Autoencoders en Keras
Teoría Autoencoders
Ejemplo de Autoencoders con Keras
Preparación de datos
import numpy as np
import pandas as pd
import seaborn as sns
import matplotlib.pyplot as plt
from sklearn.datasets import make_blobs
# Esta nueva funcion sirve para crear datasets rápidamente.
## Centers = número de clusters.
## random_state = semilla para reproducibilidad.
data = make_blobs(n_samples=1000, n_features=2, centers=2, cluster_std=0.60, random_state=101)
X,y = data
# X = datos (valores de n_features)
# y = etiquetas (valores de centers/clusters), 0 o 1 en este ejemplo.
# Generamos nueva serie de valores que representan ruido
np.random.seed(seed=101)
z_noise = np.random.normal(size=len(X))
z_noise = pd.Series(z_noise)
# Añadimos el ruido a los datos en una nueva columna
feat = pd.DataFrame(X)
feat = pd.concat([feat, z_noise], axis=1)
feat.columns = ['X1', 'X2', 'X3']
plt.scatter(feat['X1'], feat['X2'], c=y)
plt.show()
# Aquí veremos que los datos están bien separados.
from mpl_toolkits.mplot3d import Axes3D
# Para crear una gráfica interactiva en notebook
# %matplotlib notebook
fig = plt.figure()
ax = fig.add_subplot(111, projection='3d')
ax.scatter(feat['X1'], feat['X2'], feat['X3'], c=y)
plt.show()
# Aquí veremos que los datos no están bien separados en el nuevo eje X3.
Crear el modelo
from tensorflow.keras.models import Sequential
from tensorflow.keras.layers import Dense
from tensorflow.keras.optimizers import SGD
# Vamos a crear un autoencoder 3 -> 2 -> 3
# Creamos el encoder
encoder = Sequential()
encoder.add(Dense(units=2, input_shape=[3], activation='relu'))
# Creamos el decoder
decoder = Sequential()
decoder.add(Dense(units=3, input_shape=[2], activation='relu'))

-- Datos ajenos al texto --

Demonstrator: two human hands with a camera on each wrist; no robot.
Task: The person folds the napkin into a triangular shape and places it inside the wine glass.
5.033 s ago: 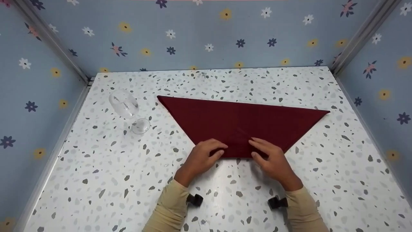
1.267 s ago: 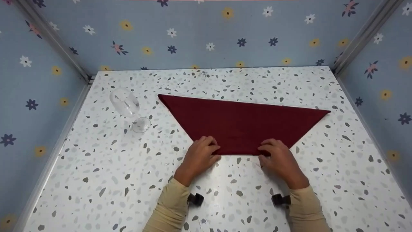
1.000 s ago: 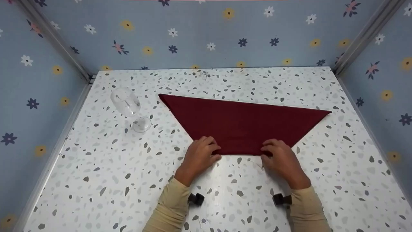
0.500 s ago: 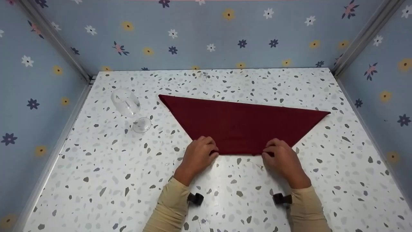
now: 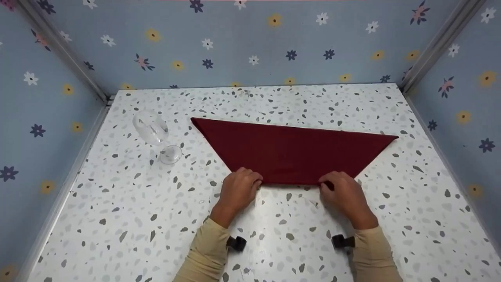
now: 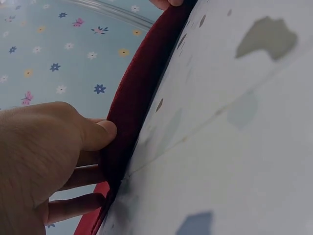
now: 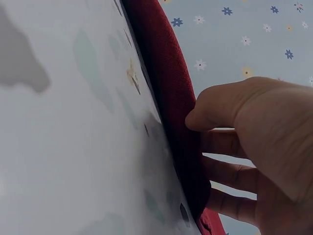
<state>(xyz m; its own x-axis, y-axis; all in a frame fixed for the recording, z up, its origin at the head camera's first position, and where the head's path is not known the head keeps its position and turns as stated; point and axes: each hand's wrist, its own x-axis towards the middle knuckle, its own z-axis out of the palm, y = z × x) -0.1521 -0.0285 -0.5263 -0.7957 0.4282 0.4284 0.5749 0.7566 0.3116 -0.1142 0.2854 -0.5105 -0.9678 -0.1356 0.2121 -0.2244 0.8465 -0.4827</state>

# Creamos el autoencoder uniendo encoder y decoder
autoencoder = Sequential([encoder, decoder])
# lr = learning_rate
autoencoder.compile(optimizer=SGD(lr=1.5), loss='mse')
Escalar los datos
from sklearn.preprocessing import MinMaxScaler
scaler = MinMaxScaler()
scaled_data = scaler.fit_transform(feat)
Predecir datos
autoencoder.fit(scaled_data, scaled_data, epochs=5)
encoded_2dim = encoder.predict(scaled_data)
encoded_2dim.shape # (300, 2)
scaled_data.shape # (300, 3)
# Ver datos codificados
plt.scatter(encoded_2dim[:,0], encoded_2dim[:,1], c=y)
plt.show()
# Aquí veremos que los datos están bien separados.